Enhancing worker motivation and behavior in box six may be better illustrated by Vroom’s expectancy-valence theory. It states that workers believe that performing will have certain desirable consequences (expectancy) and that they perceive their performance as a means to satisfy their needs (valence) (Vroom, 1959; Vroom, 1964; Mathieu and Martineau, 1997). Vroom further found that a worker’s aroused motivation to perform was a “multiplicative function of strength of motive, the value of the incentive offered in the situation, and the expectancy that the acts will lead to the attainment of the incentive” (1959, p. 66).

As we influence the first five boxes with apparent incentives through information, instrumentation, or motivation, we affect the worker’s attitude toward workplace performance. Building on Gilbert’s (2007) Human Competence Model, let’s look at a comprehensive organizational approach to performance.

Organizational Performance

In our ever-changing global economy, organizational leaders are striving to enhance workplace performance. With the realization that training is not always the best answer, the organizational performance profession began focusing on results-based interventions that are linked to the organization’s strategic and operational plans. As a response to global competition in the past few decades, numerous academic and industry studies found that U.S. business focused primarily on activities instead of end results. One good example in the 1980s was the American automotive industry response to a loss in market share to the Japanese. It led to studying the organizational structure of the Japanese enterprise and a shift in focus toward performance improvement initiatives with measurable end results (Morgan, 1986; Nonaka & Takeuchi, 1995).

Following the trend toward focusing on performance improvement and measurable end results, human performance technologists supported by the International Society for Performance Improvement (ISPI) and the American Society for Training and Development (ASTD) began developing performance improvement approaches to help organizations improve workplace performance.
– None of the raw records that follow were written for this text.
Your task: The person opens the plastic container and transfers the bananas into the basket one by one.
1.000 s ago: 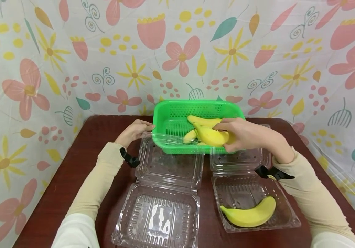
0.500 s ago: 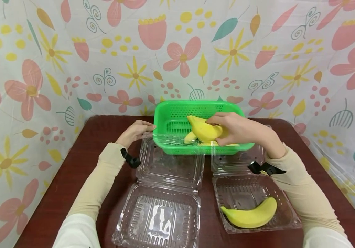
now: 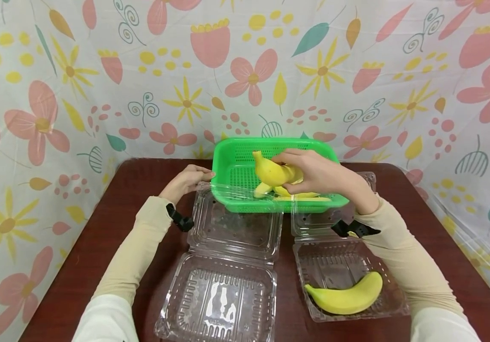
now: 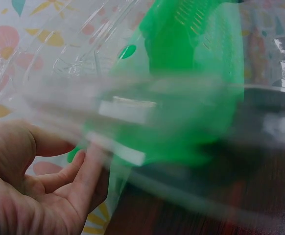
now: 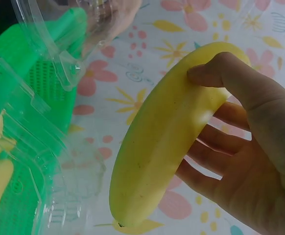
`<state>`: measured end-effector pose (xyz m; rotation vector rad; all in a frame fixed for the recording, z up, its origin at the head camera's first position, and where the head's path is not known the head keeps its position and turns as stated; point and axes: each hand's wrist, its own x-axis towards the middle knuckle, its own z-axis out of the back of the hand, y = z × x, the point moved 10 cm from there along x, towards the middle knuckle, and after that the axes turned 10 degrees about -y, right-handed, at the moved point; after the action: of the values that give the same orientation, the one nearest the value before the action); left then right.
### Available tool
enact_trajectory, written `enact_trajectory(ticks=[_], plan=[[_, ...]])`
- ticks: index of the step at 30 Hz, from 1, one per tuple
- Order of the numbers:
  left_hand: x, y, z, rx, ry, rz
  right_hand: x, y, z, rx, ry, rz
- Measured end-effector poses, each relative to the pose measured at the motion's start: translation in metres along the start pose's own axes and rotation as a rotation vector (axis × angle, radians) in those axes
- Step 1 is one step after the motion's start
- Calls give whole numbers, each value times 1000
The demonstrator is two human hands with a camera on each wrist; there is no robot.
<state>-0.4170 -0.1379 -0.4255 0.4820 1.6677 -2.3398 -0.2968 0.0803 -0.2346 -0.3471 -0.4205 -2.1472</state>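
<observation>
My right hand (image 3: 315, 173) grips a yellow banana (image 3: 272, 172) above the green plastic basket (image 3: 221, 166), its stem end pointing up and to the left. In the right wrist view the thumb lies across the banana (image 5: 157, 142) and the fingers curl behind it. More bananas (image 3: 300, 194) lie in the basket under that hand, partly hidden. At the basket's left end my left hand (image 3: 187, 181) pinches the rim; the left wrist view shows the thumb and fingers (image 4: 86, 178) there, partly behind blurred clear plastic.
Two clear clamshell boxes stand with lids raised against the basket's front. The left box (image 3: 176, 285) holds nothing visible; the right box (image 3: 302, 259) holds one banana (image 3: 347, 294). All rest on a dark red table (image 3: 99, 228), before a flowered cloth (image 3: 142, 71).
My right hand has lifted the banana up and leftward over the basket, tilting its stem end more upright. More of the bananas beneath shows. My left hand stays at the basket's rim.
</observation>
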Motion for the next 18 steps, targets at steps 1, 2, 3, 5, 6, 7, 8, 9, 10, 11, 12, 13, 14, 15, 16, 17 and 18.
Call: enact_trajectory(ticks=[1, 2, 3, 5, 6, 7, 8, 9, 10, 11, 12, 13, 14, 15, 16, 17, 18], plan=[[0, 0, 0, 1, 4, -2, 1, 0, -1, 6, 0, -2], [0, 0, 0, 1, 3, -3, 2, 0, -2, 14, 1, -4], [0, 0, 0, 0, 4, -3, 3, 0, -3, 20, 5, -7], [1, 0, 0, 3, 5, -4, 3, -2, -7, 32, 16, -18], [1, 0, 0, 3, 8, -5, 4, -3, -8, 37, 21, -21], [1, 0, 0, 4, 10, -6, 4, -3, -9, 40, 25, -26], [1, 1, 0, 5, 11, -7, 5, -4, -10, 41, 26, -27], [1, 1, 0, 6, 13, -9, 5, -4, -11, 41, 26, -28], [1, 1, 0, 8, 13, -10, 6, -5, -12, 41, 26, -26], [1, 1, 0, 6, 13, -10, 7, -5, -12, 40, 24, -23], [1, 1, 0, 6, 14, -10, 8, -6, -12, 40, 19, -22], [1, 1, 0, 9, 13, -11, 9, -6, -12, 41, 15, -21], [1, 0, 0, 16, 12, -12, 10, -7, -12, 42, 11, -19], [1, 0, 0, 25, 11, -13, 11, -7, -13, 44, 9, -19], [1, 0, 0, 26, 9, -13, 12, -8, -13, 45, 9, -20], [0, 0, 0, 27, 8, -12, 13, -9, -14, 47, 10, -23], [0, 0, 0, 29, 8, -11, 13, -10, -16, 51, 13, -27]])
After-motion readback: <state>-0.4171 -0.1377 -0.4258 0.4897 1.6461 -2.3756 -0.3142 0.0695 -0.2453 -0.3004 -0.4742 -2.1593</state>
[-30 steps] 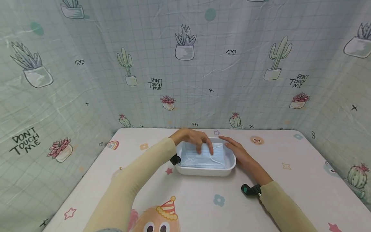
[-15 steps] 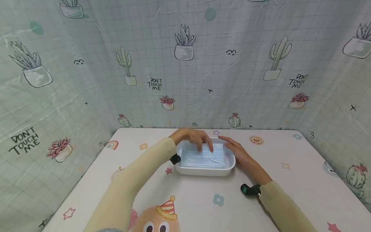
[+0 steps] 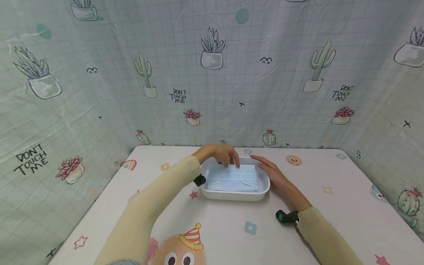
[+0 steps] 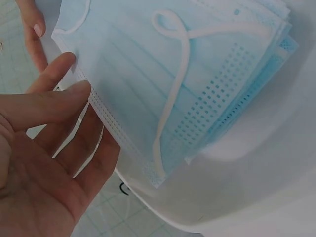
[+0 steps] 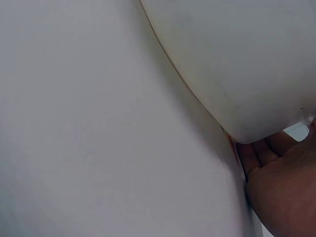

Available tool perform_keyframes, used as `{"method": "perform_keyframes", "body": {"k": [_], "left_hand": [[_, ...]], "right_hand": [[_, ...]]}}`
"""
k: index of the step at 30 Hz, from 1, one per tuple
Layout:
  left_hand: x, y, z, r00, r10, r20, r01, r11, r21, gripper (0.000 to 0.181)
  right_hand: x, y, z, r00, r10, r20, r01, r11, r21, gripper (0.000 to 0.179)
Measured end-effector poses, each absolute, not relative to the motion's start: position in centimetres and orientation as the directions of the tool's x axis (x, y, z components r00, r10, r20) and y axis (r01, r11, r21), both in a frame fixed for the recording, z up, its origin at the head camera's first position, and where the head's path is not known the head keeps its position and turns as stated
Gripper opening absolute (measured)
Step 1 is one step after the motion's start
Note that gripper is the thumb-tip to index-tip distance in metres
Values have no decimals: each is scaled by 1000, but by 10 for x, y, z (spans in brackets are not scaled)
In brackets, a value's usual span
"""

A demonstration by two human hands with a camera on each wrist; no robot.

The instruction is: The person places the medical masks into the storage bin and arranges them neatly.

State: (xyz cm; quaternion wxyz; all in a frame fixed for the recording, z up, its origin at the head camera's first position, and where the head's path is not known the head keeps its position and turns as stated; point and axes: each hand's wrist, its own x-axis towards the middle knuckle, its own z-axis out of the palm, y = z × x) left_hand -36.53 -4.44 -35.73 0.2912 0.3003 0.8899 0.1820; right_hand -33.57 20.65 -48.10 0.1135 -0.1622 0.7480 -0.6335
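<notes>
A stack of light blue face masks (image 3: 232, 180) with white ear loops lies in a white plastic tray (image 3: 233, 197) in the head view. From the far left, my left hand (image 3: 220, 152) reaches over the tray, its fingers pointing down at the stack's far edge. In the left wrist view, the thumb and index fingertip (image 4: 69, 59) touch that edge, while the other fingertips are hidden behind it. My right hand (image 3: 273, 173) holds the tray's right far corner, thumb at the rim and fingers along the outside; in the right wrist view those fingers (image 5: 256, 155) tuck against the wall.
The tray stands on a white tabletop (image 3: 218, 228) printed with stars, flowers and cartoon faces. A cactus-print curtain (image 3: 238, 84) hangs behind and on both sides. A dark wrist camera (image 3: 286, 217) is strapped at the right sleeve.
My left fingers have drawn back from the middle of the top mask to the stack's far edge, uncovering more of it. My right hand and the tray keep their places.
</notes>
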Motion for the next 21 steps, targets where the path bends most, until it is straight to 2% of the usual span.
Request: {"method": "perform_keyframes", "body": {"k": [13, 21], "left_hand": [[-364, -48, -364, -710, 606, -358, 434, 777, 456, 31], [-362, -49, -367, -722, 610, -328, 445, 771, 455, 30]], "right_hand": [[-337, 204, -482, -928, -372, 26, -80, 132, -988, 48], [-335, 205, -481, -925, -380, 35, -95, 142, -985, 49]]}}
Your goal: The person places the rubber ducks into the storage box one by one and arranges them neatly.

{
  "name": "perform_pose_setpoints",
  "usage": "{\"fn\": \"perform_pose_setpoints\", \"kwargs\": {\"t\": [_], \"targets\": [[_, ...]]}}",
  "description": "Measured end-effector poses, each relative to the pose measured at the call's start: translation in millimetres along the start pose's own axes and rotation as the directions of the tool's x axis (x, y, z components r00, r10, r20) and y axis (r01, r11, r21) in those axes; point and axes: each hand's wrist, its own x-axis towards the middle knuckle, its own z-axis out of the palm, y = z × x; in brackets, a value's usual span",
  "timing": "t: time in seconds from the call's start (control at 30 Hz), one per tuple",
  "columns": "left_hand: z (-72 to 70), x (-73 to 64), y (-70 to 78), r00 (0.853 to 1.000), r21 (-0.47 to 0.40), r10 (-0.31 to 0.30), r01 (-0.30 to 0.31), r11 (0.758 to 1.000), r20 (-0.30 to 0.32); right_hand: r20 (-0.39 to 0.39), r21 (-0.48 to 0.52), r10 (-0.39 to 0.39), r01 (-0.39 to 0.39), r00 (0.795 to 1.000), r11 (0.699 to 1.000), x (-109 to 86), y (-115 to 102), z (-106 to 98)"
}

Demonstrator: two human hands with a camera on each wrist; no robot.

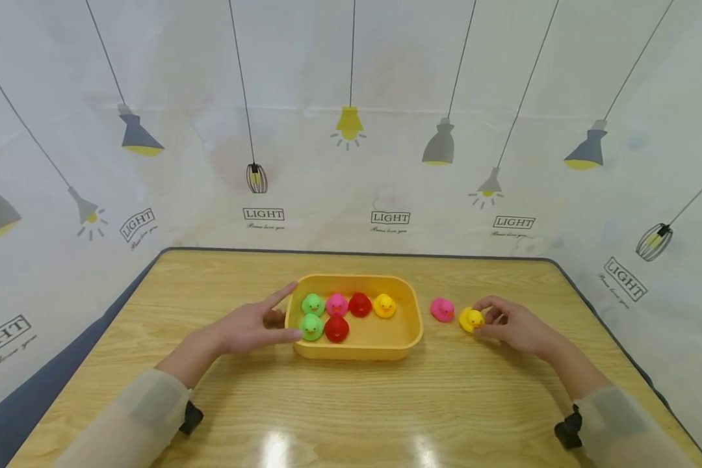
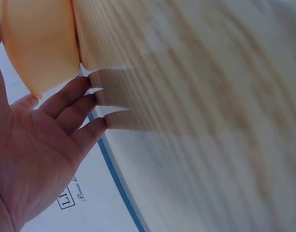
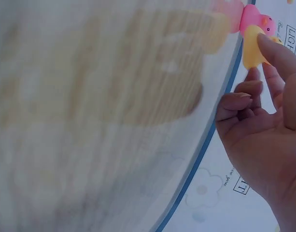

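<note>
A yellow-orange plastic basket [image 1: 353,353] stands on the table, with my left hand [image 1: 242,328] at its left end. The thumb and index finger of that hand touch the rim; the other fingers reach down beside the wall, spread in the left wrist view. Inside are two green ducks [image 1: 312,327], a pink duck [image 1: 337,304], two red ducks [image 1: 336,329] and a yellow duck [image 1: 384,305]. Right of the basket, my right hand [image 1: 517,328] pinches another yellow duck [image 3: 253,48] between thumb and fingers. A second pink duck [image 1: 442,310] sits just left of it.
The wooden table [image 1: 351,409] has a dark blue edge. Behind it and at both sides hangs a pale backdrop [image 1: 304,240] printed with lamps. Dark straps [image 1: 569,429] circle both wrists over light sleeves.
</note>
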Motion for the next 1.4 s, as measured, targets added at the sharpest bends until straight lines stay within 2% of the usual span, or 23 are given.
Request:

We took into consideration current and past performance improvement strategies such as Gilbert (2007), Binder (2009), ISPI, ASTD, and other leaders in the performance industry. We recognized the critical need to integrate performance measurement, real-time strategic and operational managing, with the understanding that all businesses are in business to acquire wealth to gain additional capital to grow and prosper. This includes the absolute necessity of doing so in Valuing Ways. Our performance improvement model, shown in Figure 1.2, provides a comprehensive approach to analyzing the organization.

Figure 1.2

Figure 1.2. Performance improvement model

Our performance improvement model includes the organization’s directions and movements, its end results, and the gap between its desired end results and its actual performance in both what is going well and what is not going well. We call this the performance gap. This chapter navigates each step of our model: performance analysis, gap/cause analysis, intervention selection, evaluation planning, implementation, and measuring end results (see Figure 1.3). The following chapters focus on continuous improvement for what is going well. They describe interventions to reduce the performance gap with practical, proven, how-to strategies that we call Work/Life Approaches.